Children showed a clear preference for new flavour blends — bitter masker and orange (from Macleods), and strawberry, raspberry, and tutti-frutti (from Micro Labs) — over the commercially available options. For linezolid, no clear flavour preference emerged.

“Ensuring children have access to effective and palatable TB treatments is crucial for improving adherence and treatment outcomes,” said Koteswara Rao Inabathina, one of the study’s authors.

As multi-drug-resistant TB transmission increases among children and adolescents, developing new treatments is imperative, Hoddinott explained.

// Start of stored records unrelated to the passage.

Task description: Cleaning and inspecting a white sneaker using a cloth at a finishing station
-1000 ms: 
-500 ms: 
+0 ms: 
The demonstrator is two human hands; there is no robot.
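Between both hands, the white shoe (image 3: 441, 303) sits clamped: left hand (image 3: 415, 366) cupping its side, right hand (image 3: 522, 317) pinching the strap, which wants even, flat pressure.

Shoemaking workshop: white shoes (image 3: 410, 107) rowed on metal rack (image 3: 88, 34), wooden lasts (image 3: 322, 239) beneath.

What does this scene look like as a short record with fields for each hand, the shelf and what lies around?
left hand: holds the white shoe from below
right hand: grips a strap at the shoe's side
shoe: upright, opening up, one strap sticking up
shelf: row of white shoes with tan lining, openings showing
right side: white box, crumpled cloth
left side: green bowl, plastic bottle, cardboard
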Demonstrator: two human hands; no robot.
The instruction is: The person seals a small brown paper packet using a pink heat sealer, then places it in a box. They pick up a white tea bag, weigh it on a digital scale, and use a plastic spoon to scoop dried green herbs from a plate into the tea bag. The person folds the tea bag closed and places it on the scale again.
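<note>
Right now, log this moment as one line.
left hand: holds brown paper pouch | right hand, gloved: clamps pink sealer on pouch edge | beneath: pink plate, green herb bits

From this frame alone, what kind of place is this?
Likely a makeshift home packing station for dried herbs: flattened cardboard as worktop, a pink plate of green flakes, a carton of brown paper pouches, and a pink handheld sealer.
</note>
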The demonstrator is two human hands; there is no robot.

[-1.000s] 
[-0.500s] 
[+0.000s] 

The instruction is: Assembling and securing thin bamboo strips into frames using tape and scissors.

Moxifloxacin may also play a growing role in treating drug-susceptible TB, which affects around 1.2 million children annually.

Previously one of the most difficult diseases to manage due to limited child-friendly treatment options, drug-resistant TB treatment has advanced with new formulations, explained Dr Anthony Garcia-Prats, an author of the study.

“Now we’re making sure these medicines are appropriate for children, starting with what children and parents say matters most: taste,” he said.

RR/MDR-TB — defined as TB resistant to rifampicin alone or both rifampicin and isoniazid — affects an estimated 32,000 children under 14 annually. This discovery could improve medication adherence and help advance toward the UN Sustainable Development Goal of ending TB by 2030.

“It’s not a silver bullet,” Hoddinott cautions. “It doesn’t solve everything — these drugs still don’t taste nice, even with the improved flavours. But it’s a critical step forward.”

“My experience with TB medication wasn’t nice. For children, it’s worse. Flavoured tablets would help, like gummies. Every child loves flavours — even a suspension would be nice. My son would love it, and I’d have no trouble getting him to take his medicine.”